= George Montgomery (pathologist) =

Scottish pathologist and medical author

George Lightbody Montgomery CBE FRSE TD (3 November 1905 – 5 February 1993) was a 20th-century Scottish pathologist and medical author, holding multiple senior positions in the Scottish medical profession.

==Life==

He was born on 3 November 1905 in Glasgow the son of Jeanie Lightbody and John Montgomery. He attended Hillhead High School then studied medicine at the University of Glasgow graduating with an MB ChB in 1928. In 1931 he began lecturing in clinical pathology at the University of St Andrews, also gaining a doctorate there (PhD) in 1937. In 1937 he moved home to Glasgow as a lecturer in pathology and pathologist to several hospitals.

In World War II he reached the rank of Brigadier in the Royal Army Medical Corps mainly serving in the Middle and Far East, in particular Burma. Returning to Glasgow after the war he was given a professorship, the St Mungo-Notman chair, at the University of Glasgow in 1948.

In 1950 he was elected a Fellow of the Royal Society of Edinburgh. His proposers were Norman Davidson, Robert Garry, Alexander Murray Drennan and Charles Wynford Parsons.

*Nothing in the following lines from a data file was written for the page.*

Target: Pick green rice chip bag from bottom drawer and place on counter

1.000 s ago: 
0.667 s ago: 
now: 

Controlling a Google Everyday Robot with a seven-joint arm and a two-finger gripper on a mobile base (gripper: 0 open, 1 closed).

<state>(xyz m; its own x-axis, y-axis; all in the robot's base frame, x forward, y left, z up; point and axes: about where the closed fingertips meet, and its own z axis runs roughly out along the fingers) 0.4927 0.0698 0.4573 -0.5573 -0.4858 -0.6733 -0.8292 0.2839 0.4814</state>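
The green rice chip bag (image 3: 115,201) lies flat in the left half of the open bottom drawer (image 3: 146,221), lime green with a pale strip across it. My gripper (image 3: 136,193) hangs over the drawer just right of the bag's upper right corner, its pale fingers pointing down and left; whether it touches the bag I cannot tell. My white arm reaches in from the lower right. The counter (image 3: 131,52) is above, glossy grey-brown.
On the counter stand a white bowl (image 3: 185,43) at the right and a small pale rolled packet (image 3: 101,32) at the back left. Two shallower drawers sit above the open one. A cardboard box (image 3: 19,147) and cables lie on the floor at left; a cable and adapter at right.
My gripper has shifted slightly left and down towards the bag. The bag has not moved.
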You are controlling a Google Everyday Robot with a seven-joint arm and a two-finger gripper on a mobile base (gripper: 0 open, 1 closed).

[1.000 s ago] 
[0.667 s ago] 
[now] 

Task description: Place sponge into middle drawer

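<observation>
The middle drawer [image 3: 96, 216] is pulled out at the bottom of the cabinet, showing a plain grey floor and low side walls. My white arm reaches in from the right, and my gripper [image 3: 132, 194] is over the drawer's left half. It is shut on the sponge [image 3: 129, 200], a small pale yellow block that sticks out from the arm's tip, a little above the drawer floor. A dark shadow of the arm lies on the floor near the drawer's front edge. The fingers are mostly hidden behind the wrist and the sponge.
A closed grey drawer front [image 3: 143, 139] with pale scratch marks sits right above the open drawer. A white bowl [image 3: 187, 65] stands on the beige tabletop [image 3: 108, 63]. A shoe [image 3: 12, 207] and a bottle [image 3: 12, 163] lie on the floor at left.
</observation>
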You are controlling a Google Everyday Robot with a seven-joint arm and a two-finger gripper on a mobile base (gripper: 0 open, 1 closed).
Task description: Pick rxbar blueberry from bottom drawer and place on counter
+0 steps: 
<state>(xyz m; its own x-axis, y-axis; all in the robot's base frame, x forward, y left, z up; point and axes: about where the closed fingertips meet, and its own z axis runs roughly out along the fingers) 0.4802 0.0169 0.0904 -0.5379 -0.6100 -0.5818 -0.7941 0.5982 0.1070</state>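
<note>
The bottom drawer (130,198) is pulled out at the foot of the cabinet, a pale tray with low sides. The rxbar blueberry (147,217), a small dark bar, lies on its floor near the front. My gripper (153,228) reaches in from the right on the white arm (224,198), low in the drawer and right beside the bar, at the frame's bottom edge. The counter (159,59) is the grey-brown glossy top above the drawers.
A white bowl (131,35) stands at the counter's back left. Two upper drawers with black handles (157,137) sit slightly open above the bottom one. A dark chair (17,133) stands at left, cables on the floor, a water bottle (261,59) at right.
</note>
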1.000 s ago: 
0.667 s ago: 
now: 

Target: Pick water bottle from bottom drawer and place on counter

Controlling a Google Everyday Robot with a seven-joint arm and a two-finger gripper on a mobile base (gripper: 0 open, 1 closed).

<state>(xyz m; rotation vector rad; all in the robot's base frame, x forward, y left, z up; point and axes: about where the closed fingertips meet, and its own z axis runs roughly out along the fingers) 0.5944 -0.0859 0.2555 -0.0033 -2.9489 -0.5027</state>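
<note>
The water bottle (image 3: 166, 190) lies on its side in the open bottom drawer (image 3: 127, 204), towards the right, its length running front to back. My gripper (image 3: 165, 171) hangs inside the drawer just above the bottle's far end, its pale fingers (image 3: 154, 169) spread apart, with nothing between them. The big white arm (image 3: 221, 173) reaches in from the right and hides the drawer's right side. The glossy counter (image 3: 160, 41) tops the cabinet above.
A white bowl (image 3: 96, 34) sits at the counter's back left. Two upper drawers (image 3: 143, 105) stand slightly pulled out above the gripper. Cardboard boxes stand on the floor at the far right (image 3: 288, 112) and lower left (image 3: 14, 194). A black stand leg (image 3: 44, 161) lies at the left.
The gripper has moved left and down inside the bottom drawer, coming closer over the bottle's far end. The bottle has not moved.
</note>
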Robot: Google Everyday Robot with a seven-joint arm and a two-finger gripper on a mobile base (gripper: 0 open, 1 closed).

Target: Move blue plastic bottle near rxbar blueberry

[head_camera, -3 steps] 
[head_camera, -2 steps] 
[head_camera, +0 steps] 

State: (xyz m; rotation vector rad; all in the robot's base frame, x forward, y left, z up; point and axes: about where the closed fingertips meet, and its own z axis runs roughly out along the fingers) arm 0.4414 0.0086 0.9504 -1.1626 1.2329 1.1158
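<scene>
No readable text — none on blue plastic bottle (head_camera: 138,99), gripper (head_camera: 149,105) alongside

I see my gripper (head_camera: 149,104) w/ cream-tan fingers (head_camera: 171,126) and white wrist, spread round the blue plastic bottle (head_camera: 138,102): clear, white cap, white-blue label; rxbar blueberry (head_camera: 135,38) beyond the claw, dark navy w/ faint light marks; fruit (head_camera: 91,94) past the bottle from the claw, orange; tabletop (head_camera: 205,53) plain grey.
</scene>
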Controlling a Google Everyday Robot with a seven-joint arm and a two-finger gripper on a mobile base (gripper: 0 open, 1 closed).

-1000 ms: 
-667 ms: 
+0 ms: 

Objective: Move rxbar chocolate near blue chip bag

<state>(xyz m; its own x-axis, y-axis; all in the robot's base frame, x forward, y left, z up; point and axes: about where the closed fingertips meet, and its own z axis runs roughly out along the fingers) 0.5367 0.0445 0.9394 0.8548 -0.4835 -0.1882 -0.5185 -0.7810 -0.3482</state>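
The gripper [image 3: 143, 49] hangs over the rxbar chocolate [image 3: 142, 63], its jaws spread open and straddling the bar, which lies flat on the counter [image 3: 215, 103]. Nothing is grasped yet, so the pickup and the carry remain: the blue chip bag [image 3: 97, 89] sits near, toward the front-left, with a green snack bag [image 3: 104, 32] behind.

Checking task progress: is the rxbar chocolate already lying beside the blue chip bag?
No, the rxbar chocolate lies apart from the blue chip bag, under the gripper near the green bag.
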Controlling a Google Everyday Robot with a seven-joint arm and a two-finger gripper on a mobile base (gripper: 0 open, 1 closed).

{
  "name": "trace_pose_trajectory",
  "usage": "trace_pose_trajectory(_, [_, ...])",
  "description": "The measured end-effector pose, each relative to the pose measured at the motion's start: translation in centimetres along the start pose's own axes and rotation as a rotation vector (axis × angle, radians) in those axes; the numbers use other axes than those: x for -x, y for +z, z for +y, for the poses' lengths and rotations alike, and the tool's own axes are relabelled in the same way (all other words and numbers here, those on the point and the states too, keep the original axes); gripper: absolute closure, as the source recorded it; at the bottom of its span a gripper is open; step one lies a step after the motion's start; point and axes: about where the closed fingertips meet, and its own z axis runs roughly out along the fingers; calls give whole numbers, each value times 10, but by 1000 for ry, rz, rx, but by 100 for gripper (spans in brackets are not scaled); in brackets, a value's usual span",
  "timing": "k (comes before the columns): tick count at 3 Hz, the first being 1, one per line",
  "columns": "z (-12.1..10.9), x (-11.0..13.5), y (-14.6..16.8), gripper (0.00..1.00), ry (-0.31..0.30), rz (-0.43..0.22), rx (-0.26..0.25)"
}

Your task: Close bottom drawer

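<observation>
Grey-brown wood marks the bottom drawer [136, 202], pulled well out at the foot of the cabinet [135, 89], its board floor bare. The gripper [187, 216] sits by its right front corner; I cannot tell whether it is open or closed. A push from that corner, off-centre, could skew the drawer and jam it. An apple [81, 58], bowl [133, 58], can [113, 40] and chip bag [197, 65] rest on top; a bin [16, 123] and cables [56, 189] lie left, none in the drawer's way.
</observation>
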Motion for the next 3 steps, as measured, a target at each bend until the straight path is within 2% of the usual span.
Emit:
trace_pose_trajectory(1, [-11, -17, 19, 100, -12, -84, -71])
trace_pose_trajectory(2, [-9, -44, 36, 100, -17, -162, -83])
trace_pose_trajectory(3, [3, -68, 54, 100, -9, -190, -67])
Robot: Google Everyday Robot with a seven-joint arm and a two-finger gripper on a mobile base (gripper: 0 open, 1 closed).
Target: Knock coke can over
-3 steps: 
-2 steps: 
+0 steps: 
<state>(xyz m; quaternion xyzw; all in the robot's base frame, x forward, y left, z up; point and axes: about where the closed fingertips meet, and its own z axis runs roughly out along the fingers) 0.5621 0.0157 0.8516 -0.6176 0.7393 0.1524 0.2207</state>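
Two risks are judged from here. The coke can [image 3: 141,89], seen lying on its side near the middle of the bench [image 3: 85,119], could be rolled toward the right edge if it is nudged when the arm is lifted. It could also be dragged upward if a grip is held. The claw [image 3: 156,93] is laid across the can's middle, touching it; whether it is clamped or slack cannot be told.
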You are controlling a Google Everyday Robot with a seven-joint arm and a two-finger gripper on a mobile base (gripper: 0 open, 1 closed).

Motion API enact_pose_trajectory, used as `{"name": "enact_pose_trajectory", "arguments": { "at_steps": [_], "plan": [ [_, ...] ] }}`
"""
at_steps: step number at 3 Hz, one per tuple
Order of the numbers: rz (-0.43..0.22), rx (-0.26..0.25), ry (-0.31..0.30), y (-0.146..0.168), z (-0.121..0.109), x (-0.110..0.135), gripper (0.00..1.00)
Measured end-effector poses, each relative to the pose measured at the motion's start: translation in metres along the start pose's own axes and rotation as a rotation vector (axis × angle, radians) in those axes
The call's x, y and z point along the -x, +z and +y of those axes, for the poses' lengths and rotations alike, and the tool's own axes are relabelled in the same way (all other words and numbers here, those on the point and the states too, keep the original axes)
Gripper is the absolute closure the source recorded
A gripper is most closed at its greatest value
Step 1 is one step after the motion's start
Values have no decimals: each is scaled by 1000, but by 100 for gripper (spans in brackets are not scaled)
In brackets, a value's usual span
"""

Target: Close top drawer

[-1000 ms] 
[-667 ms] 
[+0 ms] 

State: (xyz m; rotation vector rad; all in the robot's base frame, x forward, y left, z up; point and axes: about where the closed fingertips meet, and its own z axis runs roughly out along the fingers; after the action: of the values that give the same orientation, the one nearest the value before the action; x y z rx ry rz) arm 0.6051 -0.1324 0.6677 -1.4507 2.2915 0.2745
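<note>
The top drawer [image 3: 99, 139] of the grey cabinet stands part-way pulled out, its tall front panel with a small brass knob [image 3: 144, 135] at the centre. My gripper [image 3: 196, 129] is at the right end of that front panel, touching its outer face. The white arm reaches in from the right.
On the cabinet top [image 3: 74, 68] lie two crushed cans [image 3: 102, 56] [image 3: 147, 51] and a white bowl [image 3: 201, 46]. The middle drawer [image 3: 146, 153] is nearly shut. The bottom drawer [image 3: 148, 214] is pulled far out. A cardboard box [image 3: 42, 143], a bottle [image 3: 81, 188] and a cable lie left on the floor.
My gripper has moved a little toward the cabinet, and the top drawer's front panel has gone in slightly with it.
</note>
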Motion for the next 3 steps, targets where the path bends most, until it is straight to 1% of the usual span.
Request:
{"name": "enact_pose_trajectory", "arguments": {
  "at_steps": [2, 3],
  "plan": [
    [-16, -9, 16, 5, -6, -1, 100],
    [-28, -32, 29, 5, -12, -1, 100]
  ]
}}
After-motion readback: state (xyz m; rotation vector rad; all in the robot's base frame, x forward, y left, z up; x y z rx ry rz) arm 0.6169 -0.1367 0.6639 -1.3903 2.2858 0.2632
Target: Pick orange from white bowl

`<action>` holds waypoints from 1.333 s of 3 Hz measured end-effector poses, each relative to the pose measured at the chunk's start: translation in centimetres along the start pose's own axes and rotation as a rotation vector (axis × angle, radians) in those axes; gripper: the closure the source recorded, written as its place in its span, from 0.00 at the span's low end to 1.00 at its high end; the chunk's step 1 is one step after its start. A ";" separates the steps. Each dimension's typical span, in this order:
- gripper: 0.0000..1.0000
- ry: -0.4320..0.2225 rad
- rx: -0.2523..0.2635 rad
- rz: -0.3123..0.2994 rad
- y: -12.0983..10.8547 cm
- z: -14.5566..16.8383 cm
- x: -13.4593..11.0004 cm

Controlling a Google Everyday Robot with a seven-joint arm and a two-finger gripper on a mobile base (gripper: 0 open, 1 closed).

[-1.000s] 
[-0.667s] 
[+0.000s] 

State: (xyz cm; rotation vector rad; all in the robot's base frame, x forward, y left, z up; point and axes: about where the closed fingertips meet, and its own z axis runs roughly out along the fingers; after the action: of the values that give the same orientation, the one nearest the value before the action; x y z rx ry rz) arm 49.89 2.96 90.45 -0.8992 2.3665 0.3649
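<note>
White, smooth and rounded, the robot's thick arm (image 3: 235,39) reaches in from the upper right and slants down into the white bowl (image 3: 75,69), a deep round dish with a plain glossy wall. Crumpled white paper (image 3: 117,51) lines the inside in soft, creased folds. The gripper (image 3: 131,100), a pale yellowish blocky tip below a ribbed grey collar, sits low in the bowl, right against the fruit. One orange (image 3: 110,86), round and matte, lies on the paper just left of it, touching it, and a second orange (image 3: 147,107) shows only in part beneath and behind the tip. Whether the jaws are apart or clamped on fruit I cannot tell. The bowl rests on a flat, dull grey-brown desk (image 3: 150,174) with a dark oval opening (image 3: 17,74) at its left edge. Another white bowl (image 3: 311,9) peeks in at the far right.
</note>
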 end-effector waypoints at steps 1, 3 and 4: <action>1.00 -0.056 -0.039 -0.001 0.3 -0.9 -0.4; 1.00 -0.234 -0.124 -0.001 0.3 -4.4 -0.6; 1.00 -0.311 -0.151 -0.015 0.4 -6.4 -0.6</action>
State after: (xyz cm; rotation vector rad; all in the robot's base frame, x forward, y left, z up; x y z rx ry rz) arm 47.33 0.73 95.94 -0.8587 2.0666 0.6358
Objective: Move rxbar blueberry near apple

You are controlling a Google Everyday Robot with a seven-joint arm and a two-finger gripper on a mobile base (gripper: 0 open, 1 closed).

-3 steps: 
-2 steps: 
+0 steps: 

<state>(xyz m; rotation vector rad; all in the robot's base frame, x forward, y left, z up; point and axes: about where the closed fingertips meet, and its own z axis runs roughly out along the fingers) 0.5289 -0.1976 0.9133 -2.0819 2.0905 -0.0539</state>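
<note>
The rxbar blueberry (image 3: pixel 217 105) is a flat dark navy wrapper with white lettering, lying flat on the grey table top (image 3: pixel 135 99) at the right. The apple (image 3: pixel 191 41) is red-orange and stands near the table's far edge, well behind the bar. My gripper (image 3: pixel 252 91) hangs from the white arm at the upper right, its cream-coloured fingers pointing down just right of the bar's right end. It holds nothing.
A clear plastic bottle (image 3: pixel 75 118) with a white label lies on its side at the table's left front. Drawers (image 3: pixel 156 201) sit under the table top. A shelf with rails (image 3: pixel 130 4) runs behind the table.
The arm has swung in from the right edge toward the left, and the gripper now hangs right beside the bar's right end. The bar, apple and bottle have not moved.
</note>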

In 1954 he moved to the University of Edinburgh and remained there until his retirement in 1971. In 1956 he was elected a member of the Harveian Society of Edinburgh and served as President in 1975. In 1958 he was elected a member of the Aesculapian Club.

He died in Edinburgh on 5 February 1993.

==Positions of Note==

- Chairman of the Scottish Health Services Council 1954 - 1959
- Dean of the Faculty of Medicine 1955-1957
- Chairman of the Edinburgh Postgraduate Board of Medicine 1966-1970
- Vice President of the Royal Society of Edinburgh 1962-1965
- Vice President of the Royal College of Pathologists
- President of the Harveian Society of Edinburgh 1975

==Publications==

- Pathology for Students of Dentistry (1953)
- Textbook of Pathology (1965)

==Family==

In 1933 he married Margaret Forbes. They had one daughter Marjory and one son John.